The launch of Experiences in November last year and the idea of reducing the need for 10 travel apps to just one suggests Airbnb may be now looking at the highly lucrative booking sector of the industry and maybe OTA giants such as Expedia, TripAdvisor and Webjet should be getting worried.

Addressing tax concerns lobbed at tech almost all tech giants, including Google, the co-founder said “we love paying taxes, which is why we’ve worked with 340 cities to do that”.

Perhaps it is time for Australia to reform legislation regarding visitor accommodation into a simple, all-encompassing regulation that is fair for all providers. In reality, does it have to be multi-facetted with different rules for some and not others?

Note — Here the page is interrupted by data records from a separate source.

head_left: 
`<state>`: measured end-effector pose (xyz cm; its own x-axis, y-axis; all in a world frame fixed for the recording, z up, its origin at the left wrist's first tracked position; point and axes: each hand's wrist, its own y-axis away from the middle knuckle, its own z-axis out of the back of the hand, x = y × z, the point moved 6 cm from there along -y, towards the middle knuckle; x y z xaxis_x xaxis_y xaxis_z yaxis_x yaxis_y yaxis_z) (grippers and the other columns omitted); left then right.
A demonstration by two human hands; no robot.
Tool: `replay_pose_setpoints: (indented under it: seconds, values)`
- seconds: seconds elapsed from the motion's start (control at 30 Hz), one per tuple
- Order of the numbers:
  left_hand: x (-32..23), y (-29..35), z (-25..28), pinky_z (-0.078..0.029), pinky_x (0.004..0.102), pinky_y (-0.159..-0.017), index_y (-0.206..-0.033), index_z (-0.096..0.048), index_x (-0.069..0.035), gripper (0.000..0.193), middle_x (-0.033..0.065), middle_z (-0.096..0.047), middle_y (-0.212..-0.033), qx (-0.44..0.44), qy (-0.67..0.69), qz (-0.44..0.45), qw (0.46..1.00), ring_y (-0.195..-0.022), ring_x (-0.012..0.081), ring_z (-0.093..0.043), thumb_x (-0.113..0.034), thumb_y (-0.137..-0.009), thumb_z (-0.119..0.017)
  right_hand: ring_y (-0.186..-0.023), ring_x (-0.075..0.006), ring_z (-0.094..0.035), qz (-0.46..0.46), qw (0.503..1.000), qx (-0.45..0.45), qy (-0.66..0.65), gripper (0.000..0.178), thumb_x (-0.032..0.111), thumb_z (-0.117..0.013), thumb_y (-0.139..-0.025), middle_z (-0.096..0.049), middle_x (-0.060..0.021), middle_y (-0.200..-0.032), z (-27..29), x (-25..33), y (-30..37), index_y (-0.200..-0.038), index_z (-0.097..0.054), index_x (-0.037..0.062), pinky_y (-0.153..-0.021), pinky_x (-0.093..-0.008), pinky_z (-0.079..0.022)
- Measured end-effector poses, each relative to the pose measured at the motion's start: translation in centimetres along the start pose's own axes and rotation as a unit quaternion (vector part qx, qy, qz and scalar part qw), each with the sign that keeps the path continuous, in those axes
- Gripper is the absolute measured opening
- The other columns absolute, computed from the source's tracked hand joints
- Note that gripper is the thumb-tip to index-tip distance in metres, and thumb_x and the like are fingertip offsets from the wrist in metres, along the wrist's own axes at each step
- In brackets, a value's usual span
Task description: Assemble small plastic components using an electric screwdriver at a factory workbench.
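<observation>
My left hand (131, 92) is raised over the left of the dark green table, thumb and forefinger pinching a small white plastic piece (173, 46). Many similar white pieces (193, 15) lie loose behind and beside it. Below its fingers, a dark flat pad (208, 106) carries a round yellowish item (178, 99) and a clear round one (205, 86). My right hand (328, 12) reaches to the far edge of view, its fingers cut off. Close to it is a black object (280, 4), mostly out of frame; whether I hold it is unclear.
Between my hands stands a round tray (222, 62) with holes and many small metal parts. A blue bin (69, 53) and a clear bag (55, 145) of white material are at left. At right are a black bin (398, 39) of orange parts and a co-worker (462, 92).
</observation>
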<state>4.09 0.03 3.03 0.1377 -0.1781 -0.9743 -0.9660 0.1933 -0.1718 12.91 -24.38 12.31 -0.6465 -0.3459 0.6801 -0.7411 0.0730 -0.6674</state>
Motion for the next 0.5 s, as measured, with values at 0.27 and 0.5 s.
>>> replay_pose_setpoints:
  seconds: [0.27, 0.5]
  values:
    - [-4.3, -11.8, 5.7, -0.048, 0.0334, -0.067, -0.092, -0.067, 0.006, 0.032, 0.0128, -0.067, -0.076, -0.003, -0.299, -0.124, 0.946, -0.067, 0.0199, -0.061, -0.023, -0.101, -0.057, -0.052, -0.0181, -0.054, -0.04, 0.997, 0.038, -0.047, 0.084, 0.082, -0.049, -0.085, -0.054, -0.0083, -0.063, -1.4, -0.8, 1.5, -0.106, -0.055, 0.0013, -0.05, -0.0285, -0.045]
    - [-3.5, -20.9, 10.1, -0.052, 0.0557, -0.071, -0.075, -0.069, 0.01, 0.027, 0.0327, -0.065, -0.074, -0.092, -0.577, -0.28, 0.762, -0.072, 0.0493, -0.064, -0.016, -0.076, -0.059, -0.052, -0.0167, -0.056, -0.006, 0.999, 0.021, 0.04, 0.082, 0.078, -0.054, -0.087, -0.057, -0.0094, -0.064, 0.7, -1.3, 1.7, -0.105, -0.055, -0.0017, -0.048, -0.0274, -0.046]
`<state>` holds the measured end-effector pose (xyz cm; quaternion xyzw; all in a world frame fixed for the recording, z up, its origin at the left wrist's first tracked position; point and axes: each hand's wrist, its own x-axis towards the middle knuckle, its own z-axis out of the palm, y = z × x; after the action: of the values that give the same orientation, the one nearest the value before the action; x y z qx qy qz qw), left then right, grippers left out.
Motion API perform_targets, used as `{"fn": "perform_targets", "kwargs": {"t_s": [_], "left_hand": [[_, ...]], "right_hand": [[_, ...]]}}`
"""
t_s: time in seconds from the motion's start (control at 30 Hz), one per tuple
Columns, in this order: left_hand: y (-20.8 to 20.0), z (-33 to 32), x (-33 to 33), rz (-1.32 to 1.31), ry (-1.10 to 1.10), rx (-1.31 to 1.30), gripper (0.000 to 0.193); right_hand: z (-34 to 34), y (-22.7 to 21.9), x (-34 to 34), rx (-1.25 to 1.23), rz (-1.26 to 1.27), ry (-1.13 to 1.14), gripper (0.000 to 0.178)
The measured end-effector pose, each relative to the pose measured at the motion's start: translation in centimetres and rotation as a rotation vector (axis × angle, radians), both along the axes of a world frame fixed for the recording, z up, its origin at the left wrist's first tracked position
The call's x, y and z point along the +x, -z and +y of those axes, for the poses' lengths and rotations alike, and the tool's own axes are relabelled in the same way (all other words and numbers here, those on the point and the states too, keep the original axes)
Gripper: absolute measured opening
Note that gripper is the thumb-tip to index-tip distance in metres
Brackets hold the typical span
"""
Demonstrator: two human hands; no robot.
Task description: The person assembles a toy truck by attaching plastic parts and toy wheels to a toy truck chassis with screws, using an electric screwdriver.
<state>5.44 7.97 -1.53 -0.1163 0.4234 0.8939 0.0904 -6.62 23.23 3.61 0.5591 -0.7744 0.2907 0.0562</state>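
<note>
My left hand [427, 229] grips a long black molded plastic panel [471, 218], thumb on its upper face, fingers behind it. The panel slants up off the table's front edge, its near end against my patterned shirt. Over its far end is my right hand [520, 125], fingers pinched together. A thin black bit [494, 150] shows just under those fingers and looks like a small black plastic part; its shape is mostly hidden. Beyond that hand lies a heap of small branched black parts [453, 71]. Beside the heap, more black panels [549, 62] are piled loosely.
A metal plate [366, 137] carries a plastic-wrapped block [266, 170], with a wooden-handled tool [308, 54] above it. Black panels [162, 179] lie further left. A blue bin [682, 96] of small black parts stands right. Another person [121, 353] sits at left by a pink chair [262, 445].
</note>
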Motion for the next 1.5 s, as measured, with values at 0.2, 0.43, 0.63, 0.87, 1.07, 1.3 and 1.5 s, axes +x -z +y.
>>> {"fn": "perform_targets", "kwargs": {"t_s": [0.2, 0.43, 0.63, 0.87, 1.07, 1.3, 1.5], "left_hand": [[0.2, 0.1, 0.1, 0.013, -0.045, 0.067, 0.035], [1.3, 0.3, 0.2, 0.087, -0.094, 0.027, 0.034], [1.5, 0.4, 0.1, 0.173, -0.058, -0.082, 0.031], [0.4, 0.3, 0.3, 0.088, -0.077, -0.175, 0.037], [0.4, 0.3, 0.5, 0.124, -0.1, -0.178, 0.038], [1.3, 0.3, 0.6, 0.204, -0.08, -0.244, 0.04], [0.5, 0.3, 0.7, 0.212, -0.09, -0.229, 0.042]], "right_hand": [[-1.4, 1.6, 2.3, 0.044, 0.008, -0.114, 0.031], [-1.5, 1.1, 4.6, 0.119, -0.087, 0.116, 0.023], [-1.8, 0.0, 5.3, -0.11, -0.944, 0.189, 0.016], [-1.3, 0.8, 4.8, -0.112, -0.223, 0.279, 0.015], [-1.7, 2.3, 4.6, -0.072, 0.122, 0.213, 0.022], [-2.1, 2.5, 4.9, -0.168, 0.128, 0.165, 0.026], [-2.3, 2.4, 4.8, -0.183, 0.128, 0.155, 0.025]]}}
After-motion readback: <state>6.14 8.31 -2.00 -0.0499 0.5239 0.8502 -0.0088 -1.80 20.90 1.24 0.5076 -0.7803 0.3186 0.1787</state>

The reality is creating a level playing field for all accommodation providers is relatively simple: it is only self-interest determinations that complicate the issue.

One Comment

  1. It’s difficult to see the Australian Govt finding the fortitude to do their job properly.
    Why draft new laws for lawbreakers who are not complying with the existing ones ?
    Our weak Govt might as well just ask AirBnB to draft it all for them and show Govt where to sign.
    Why is our Govt not enforcing our existing laws ?
    Backyarders want parity with legitimate compliant accommodation, then enforce existing laws and that’ll ensure they get parity.
    AirBnB is wiping their feet on our Govt and making a mockery of them.